#### [Task details]
Count every line in the following entries that holds the word "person". Only the number should be given.

*** The input ***

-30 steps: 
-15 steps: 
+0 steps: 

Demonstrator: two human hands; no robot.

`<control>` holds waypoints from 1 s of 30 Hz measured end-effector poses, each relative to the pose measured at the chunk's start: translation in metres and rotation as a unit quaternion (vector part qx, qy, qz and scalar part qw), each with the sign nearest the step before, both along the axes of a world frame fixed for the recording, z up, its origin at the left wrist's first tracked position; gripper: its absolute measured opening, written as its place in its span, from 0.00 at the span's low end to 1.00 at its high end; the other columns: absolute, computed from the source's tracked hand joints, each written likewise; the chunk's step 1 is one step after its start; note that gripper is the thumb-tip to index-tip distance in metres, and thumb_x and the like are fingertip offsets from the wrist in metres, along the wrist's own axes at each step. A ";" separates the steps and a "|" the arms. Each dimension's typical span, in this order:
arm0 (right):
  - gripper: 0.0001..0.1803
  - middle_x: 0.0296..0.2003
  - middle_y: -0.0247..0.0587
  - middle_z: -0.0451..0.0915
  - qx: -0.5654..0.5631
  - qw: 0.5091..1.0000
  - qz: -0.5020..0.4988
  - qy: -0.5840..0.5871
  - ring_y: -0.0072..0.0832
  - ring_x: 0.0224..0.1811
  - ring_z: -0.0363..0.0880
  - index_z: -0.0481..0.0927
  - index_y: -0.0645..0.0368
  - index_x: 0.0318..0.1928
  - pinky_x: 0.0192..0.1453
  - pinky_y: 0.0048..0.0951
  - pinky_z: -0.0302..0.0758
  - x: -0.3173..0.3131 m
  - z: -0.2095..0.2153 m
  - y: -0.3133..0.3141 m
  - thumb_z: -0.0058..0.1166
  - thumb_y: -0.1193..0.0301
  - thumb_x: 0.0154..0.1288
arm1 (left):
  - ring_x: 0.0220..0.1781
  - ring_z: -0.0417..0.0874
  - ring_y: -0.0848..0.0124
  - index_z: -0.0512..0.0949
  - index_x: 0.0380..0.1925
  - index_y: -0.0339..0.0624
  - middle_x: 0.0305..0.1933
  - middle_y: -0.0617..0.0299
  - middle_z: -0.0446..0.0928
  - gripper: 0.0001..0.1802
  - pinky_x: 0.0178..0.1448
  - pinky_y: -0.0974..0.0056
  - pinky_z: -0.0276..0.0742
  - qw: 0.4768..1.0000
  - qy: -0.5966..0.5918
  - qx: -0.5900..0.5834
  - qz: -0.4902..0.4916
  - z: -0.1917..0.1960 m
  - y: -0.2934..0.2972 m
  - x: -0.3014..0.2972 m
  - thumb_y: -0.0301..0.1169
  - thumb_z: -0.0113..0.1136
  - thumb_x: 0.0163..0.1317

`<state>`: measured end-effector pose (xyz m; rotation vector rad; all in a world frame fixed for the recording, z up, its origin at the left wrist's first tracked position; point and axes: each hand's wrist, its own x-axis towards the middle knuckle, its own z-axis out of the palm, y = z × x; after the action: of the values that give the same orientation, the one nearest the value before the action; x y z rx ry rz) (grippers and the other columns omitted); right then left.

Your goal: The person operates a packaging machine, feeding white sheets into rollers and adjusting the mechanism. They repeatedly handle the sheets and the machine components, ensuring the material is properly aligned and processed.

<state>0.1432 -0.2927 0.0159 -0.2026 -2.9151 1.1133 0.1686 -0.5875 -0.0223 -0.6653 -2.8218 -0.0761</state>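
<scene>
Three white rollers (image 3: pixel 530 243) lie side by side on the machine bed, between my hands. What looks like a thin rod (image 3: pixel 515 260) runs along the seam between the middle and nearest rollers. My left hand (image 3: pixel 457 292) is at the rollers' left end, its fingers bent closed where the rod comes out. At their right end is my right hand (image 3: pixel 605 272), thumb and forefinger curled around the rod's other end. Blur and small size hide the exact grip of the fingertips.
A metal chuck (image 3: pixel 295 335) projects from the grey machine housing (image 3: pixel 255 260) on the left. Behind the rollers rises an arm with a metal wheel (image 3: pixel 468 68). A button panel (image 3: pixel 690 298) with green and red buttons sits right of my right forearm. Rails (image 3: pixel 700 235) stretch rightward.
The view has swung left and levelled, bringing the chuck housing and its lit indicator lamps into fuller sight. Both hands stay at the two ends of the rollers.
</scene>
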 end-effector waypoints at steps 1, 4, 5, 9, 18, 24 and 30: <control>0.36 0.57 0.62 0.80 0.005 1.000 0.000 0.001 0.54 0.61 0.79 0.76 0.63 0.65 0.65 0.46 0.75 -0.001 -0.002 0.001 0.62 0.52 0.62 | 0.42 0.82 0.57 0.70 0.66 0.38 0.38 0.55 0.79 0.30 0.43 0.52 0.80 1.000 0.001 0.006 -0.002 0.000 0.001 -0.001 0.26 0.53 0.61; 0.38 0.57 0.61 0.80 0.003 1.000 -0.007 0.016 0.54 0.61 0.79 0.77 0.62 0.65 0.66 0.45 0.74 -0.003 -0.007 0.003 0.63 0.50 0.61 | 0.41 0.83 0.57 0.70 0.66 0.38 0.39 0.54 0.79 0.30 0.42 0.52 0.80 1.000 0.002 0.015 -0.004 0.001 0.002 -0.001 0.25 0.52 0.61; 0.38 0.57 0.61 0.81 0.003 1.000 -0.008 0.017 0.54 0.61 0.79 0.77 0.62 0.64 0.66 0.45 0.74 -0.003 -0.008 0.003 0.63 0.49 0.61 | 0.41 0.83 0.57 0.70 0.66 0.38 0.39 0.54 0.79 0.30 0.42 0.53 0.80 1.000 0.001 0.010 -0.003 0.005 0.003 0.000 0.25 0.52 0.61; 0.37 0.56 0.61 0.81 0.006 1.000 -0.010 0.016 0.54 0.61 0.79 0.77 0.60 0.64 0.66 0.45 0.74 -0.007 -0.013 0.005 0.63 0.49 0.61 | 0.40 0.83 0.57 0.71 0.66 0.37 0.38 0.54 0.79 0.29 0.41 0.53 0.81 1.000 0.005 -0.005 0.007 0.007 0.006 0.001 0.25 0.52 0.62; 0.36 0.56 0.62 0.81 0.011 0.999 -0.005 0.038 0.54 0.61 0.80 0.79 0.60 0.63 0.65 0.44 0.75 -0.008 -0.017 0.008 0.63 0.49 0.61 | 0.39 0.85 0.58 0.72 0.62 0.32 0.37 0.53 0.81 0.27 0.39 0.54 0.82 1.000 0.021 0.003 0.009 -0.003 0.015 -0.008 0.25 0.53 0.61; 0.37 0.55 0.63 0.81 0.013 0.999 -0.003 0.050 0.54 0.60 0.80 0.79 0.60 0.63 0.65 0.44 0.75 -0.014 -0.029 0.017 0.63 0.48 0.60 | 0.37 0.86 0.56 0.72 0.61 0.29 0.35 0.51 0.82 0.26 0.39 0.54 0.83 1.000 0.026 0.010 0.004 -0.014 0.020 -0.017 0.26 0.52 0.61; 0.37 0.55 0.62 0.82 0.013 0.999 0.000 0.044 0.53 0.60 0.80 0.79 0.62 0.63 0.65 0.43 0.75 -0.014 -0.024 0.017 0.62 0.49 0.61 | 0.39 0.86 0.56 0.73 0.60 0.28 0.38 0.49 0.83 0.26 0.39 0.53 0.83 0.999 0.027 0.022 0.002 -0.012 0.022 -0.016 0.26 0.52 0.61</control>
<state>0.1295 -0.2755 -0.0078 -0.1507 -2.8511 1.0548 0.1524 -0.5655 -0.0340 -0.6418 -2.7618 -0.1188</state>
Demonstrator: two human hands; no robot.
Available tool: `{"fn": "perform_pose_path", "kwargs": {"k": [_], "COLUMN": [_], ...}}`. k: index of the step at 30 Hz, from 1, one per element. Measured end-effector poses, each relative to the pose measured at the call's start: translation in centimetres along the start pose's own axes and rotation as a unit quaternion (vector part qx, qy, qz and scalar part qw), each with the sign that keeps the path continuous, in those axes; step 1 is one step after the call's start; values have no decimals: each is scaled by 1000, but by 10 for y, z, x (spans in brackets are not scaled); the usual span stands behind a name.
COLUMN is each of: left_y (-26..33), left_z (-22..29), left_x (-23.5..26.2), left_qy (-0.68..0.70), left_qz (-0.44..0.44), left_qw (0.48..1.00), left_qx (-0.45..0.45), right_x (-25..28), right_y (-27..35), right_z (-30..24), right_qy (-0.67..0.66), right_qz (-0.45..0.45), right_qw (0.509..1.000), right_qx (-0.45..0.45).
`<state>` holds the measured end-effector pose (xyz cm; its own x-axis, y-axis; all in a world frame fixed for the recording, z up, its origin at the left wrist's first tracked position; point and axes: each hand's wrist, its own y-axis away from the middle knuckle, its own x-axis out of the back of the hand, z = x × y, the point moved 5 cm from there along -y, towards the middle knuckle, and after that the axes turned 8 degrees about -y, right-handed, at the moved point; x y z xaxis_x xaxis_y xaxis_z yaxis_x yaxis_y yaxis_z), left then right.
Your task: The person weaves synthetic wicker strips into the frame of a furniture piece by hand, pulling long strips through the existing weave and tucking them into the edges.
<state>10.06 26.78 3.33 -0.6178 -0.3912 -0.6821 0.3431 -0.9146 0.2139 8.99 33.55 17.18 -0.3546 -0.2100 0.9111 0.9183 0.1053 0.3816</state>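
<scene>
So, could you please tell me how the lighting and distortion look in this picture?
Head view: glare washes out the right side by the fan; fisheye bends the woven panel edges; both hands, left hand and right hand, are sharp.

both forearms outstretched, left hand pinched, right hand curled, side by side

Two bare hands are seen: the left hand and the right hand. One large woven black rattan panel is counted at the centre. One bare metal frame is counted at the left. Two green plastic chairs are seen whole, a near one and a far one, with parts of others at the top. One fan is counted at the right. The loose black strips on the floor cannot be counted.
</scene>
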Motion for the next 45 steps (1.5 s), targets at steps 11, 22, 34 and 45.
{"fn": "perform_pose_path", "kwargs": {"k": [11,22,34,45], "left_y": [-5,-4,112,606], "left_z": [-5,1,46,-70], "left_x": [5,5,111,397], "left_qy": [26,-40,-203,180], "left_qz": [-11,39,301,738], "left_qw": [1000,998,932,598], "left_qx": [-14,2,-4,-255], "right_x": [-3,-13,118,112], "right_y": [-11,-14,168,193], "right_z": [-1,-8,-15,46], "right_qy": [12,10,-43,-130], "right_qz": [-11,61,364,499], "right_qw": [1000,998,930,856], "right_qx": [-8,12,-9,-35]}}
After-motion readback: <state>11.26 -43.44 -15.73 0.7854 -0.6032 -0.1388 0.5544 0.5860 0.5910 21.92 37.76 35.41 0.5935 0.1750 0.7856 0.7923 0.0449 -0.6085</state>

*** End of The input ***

#### [Response area]
2